We measured the virus titers in tissue samples collected at autopsy. The virus was detected in both the upper and lower respiratory tract tissues of the control group on day 7 p.i., while the number of organs in which the virus was detected in macaques in both peramivir groups, except for no. 1264, was lower than that of the control group (Table 1).

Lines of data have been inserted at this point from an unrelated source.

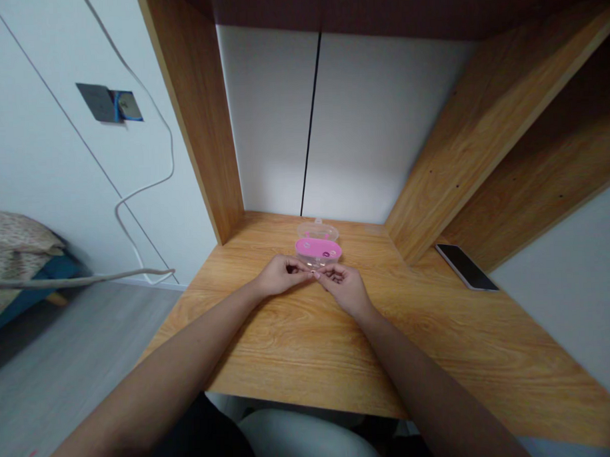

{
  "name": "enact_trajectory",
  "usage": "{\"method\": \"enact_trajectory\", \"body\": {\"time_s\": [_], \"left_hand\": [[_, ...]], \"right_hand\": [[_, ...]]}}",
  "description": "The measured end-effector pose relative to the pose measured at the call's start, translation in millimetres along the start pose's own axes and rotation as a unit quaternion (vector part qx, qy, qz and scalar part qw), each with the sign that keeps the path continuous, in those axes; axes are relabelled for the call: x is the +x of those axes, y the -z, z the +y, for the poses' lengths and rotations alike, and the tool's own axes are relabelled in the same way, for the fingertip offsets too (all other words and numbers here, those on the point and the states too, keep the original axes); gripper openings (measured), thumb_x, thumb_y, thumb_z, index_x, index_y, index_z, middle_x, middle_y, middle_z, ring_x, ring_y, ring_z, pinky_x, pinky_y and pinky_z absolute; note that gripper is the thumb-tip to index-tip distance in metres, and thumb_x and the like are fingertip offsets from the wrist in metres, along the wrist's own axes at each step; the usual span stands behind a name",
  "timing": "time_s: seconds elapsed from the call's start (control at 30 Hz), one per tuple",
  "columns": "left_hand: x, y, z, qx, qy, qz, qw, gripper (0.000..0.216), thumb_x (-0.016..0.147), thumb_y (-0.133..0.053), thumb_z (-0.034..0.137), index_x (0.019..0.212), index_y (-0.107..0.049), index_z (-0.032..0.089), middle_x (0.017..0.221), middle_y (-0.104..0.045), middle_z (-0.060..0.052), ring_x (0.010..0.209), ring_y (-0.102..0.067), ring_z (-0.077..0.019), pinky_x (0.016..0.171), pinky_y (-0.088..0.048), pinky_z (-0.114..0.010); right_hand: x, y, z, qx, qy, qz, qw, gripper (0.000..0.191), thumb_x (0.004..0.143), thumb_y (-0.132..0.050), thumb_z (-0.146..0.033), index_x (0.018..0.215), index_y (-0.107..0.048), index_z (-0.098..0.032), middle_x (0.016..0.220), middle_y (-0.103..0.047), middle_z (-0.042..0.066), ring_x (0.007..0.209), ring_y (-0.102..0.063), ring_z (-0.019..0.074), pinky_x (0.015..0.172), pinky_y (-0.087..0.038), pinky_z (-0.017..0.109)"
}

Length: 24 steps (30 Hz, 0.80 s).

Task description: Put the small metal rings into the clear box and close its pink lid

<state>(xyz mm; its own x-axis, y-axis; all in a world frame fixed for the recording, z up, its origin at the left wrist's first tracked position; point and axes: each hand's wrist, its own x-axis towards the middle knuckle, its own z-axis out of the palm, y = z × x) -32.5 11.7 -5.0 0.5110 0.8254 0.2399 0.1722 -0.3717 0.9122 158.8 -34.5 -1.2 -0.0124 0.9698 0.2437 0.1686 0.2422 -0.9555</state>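
Note:
My left hand [285, 274] and my right hand [343, 285] meet over the desk, their thumbs and fingertips pinched together. Between them is something tiny, too small to make out. Just beyond the fingertips stands an oval clear plastic case [318, 261] with a pink insert [316, 247]. A few small round items lie on the pink surface. The case's transparent lid [319, 230] is swung back toward the wall.
The wooden desk [299, 349] is bounded by a left side panel [191, 112] and a slanting right panel [472, 136]. A phone [466, 267] lies at the right. A white cable [170, 146] hangs along the left wall. A pale chair seat [307, 438] is below the front edge.

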Motion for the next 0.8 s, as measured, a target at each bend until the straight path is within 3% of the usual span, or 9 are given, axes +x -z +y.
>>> {"method": "enact_trajectory", "body": {"time_s": [0.27,0.43,0.6,0.8], "left_hand": [[0,0,5,-0.004,-0.005,0.032,0.999,0.037,0.079,-0.072,0.046,0.086,-0.076,0.01,0.06,-0.06,-0.001,0.052,-0.041,-0.0074,0.051,-0.028,-0.022],[1,1,5,-0.003,-0.016,0.066,0.998,0.038,0.081,-0.07,0.048,0.086,-0.075,0.01,0.059,-0.058,0.0,0.052,-0.039,-0.0076,0.051,-0.027,-0.021],[-1,1,9,0.041,-0.027,0.033,0.998,0.037,0.083,-0.068,0.047,0.088,-0.075,0.011,0.063,-0.059,-0.001,0.055,-0.043,-0.0086,0.053,-0.03,-0.022],[-2,-1,10,0.057,-0.033,0.014,0.998,0.038,0.085,-0.066,0.048,0.089,-0.075,0.011,0.063,-0.059,0.0,0.055,-0.043,-0.0089,0.053,-0.029,-0.022]], "right_hand": [[1,1,6,-0.016,0.014,-0.001,1.0,0.024,0.074,-0.076,-0.042,0.082,-0.075,-0.019,0.064,-0.069,0.002,0.053,-0.055,0.0128,0.051,-0.042,0.025],[0,2,8,-0.025,0.037,0.003,0.999,0.025,0.078,-0.073,-0.038,0.095,-0.075,-0.02,0.077,-0.073,0.004,0.06,-0.061,0.014,0.056,-0.046,0.025],[1,1,9,-0.012,0.048,-0.018,0.999,0.024,0.08,-0.072,-0.036,0.099,-0.076,-0.022,0.092,-0.075,0.007,0.069,-0.066,0.0157,0.063,-0.052,0.028],[1,2,7,-0.012,0.044,-0.014,0.999,0.021,0.078,-0.073,-0.039,0.09,-0.076,-0.021,0.079,-0.074,0.005,0.066,-0.065,0.0168,0.062,-0.052,0.029]]}}
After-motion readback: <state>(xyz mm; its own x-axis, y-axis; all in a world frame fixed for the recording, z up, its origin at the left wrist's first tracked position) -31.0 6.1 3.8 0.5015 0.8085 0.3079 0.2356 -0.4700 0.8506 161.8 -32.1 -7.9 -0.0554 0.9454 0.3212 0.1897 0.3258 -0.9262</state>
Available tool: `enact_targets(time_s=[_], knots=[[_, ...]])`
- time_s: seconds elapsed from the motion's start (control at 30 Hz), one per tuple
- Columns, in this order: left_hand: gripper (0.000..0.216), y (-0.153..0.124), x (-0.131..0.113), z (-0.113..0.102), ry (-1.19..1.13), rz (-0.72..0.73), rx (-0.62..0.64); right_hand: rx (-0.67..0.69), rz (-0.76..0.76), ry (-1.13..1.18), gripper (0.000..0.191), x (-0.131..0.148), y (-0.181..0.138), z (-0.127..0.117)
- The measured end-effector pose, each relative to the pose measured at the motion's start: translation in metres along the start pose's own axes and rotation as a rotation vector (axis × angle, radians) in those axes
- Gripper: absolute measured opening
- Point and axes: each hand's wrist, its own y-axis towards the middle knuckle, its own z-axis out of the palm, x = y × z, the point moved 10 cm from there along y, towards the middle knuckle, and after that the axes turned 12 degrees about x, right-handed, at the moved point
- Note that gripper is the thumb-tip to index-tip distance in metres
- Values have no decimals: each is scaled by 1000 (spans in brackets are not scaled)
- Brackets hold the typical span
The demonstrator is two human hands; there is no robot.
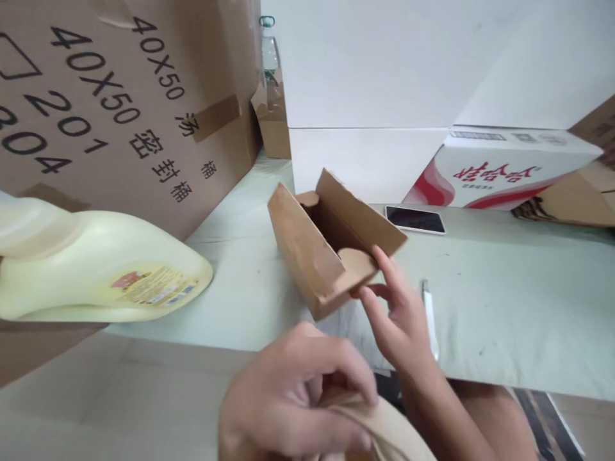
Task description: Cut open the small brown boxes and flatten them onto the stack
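Note:
A small open cardboard box (300, 253) rests on the pale green cloth, its top flaps raised and its inside dark. My right hand (401, 314) pinches the near right end of this box, with the thumb below and the fingers at the edge. In the foreground, my left hand (293, 390) is closed, thumb and fingers curled around a tan, folded paper-like piece (394, 419). The bottom edge of the view cuts that piece off, so its kind is unclear. A slim white-handled tool (430, 323) lies just right of my right hand.
A pale yellow jug (120, 256) juts in from the left, before a large printed carton (158, 96). White boxes (365, 70) line the back, with a phone (416, 219) below them. A red-and-white carton (504, 173) and a plastic bottle (270, 54) also stand there.

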Motion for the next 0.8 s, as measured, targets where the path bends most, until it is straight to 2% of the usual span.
enact_targets(time_s=[0.07, 0.13, 0.2, 0.27, 0.33, 0.37, 0.4, 0.43, 0.47, 0.5, 0.53, 0.57, 0.63, 0.7, 0.8], knots=[[16, 23, -2, 17, 137, -137, 158, -27, -27, 3, 56, -5, -33, -24], [8, 40, -3, 30, 304, -319, 237, 4, -40, 18, 56, -8, -50, -40], [10, 50, -13, 42, 430, -419, 227, 28, -27, 55, 54, -14, -53, -55], [11, 57, -31, 53, 440, -359, 158, 3, 5, 91, 51, -21, -50, -72], [7, 62, -57, 42, 327, -121, -80, -63, 71, 122, 45, -32, -47, -92], [9, 57, -70, 23, 251, 56, -296, -110, 113, 142, 41, -38, -46, -103], [12, 40, -77, -4, 184, 225, -606, -162, 153, 169, 37, -45, -46, -113], [7, 28, -73, -22, 177, 297, -802, -216, 189, 207, 32, -52, -47, -123], [9, 7, -70, -39, 211, 413, -1066, -272, 215, 251, 27, -59, -49, -132], [12, 0, -58, -51, 245, 415, -1207, -319, 230, 297, 23, -64, -50, -140], [13, 4, -40, -62, 251, 309, -1247, -353, 241, 338, 20, -70, -49, -146], [17, 9, -23, -72, 252, 215, -1257, -368, 252, 370, 17, -75, -48, -149], [30, 29, 1, -80, 271, 76, -1122, -346, 266, 405, 16, -85, -39, -152], [38, 44, 9, -76, 378, 25, -978, -296, 236, 450, 25, -93, -27, -150], [48, 47, 14, -72, 441, 29, -913, -227, 110, 522, 37, -103, -15, -145]])
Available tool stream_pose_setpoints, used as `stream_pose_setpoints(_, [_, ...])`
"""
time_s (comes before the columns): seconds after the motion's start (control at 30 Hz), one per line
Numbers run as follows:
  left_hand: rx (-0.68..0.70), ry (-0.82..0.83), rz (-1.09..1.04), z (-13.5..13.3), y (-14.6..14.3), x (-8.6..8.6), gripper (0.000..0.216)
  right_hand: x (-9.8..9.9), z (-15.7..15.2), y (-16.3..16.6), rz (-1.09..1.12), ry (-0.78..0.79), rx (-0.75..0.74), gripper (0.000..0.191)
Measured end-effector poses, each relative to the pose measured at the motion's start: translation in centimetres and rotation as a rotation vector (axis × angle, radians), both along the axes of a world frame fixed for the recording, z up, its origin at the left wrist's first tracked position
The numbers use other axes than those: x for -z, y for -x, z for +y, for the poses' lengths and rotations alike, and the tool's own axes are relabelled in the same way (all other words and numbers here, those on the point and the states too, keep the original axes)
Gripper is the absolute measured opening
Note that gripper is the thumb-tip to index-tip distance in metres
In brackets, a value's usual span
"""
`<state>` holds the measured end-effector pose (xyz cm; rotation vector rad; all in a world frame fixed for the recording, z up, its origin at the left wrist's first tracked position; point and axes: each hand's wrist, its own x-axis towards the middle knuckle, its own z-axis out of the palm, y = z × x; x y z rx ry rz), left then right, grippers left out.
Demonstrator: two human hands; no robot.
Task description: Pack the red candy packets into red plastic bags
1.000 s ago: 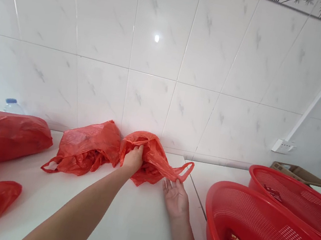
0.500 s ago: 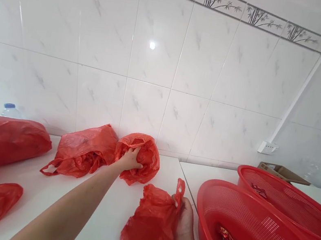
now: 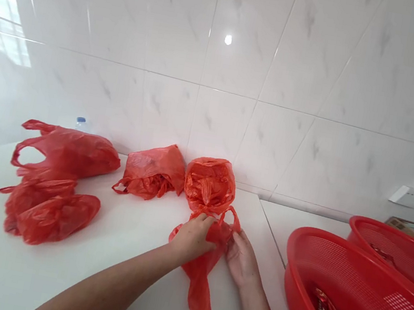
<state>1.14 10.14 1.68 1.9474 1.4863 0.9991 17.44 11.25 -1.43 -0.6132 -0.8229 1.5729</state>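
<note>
A single thin red plastic bag (image 3: 200, 282) lies crumpled on the white counter (image 3: 128, 237) in front of me. My left hand (image 3: 192, 237) grips its upper left part with curled fingers. My right hand (image 3: 242, 257) pinches its right side near the handle loop. Just behind my hands stands an open red bag (image 3: 210, 183) stuffed with more red bags, against the tiled wall.
Another red bag (image 3: 154, 170) lies left of the stuffed one. Several red bags (image 3: 54, 176) are piled at the far left, a bottle cap (image 3: 81, 120) behind them. Two red perforated baskets (image 3: 357, 304) (image 3: 399, 247) sit at the right; the nearer holds wrapped sweets (image 3: 324, 309).
My left hand left the stuffed bag at the wall and came back to the loose bag held by my right hand. Both hands now hold it. The view swung left.
</note>
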Motion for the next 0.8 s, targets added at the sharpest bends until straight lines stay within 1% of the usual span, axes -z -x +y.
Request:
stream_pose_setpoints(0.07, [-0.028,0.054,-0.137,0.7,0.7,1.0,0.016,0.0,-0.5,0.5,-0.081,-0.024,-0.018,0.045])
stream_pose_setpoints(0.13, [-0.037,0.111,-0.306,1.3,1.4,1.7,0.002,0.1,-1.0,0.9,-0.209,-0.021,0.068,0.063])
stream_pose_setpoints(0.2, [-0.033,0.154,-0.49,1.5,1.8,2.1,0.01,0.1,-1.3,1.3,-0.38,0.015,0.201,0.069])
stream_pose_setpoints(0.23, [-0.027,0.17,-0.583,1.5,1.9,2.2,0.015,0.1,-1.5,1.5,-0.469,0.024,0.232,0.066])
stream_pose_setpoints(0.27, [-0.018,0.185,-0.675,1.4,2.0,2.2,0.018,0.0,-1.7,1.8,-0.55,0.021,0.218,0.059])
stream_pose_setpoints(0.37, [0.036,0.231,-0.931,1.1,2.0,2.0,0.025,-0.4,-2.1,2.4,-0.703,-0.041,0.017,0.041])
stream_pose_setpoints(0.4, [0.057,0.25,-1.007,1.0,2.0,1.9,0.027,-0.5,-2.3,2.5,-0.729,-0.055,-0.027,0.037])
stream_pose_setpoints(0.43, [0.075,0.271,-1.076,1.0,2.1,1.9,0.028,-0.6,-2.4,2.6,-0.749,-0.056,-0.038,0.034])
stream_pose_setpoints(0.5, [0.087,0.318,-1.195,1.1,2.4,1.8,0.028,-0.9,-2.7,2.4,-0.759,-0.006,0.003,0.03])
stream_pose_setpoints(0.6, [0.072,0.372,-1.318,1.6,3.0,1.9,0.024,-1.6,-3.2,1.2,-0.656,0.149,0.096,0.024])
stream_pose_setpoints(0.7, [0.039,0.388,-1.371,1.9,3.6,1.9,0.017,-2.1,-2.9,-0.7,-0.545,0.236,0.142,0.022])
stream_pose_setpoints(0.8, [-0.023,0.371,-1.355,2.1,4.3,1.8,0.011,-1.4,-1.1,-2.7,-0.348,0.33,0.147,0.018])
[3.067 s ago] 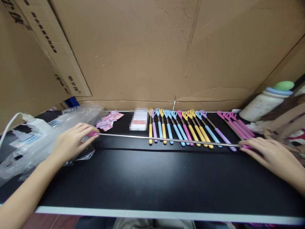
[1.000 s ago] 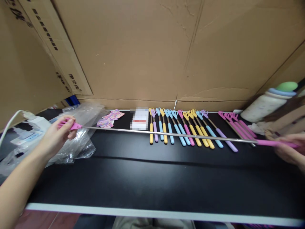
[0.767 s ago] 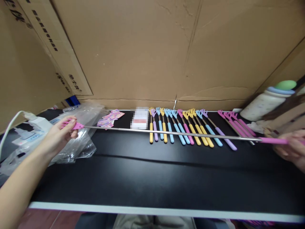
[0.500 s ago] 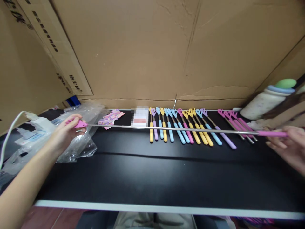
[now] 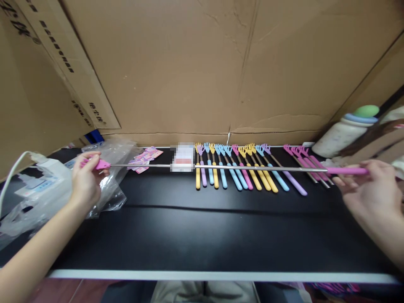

In the tissue samples collected at autopsy on day 8 p.i., the virus was detected mainly in the tonsils of the control group, while the virus was detected in a tonsil of a macaque in the peramivir day 0 group (no. 1363) and in the oronasopharynx mucosa and tonsils of the macaques in the peramivir day 1 group (Table 2). No virus was detected in other organs of the macaques infected with A/Vietnam/UT3040/2004 (H5N1). Furthermore, histological analysis of lung tissue obtained from the infected macaques revealed no significant difference in inflammation between the groups treated with peramivir and the control group (data not shown). To monitor the emergence of resistant variants during or after peramivir treatment, NA gene sequences of viruses obtained from nasal, tracheal, and bronchial samples and tissue samples collected at autopsy were determined. The viruses isolated from macaques treated with peramivir showed no mutation in the amino acid sequence of NA (275H) (Sanger sequencing) compared to the NA sequence of the virus inoculated into macaques on day 0.

TABLE 1.

Virus titers in tissues from infected cynomolgus macaques on day 7 p.i.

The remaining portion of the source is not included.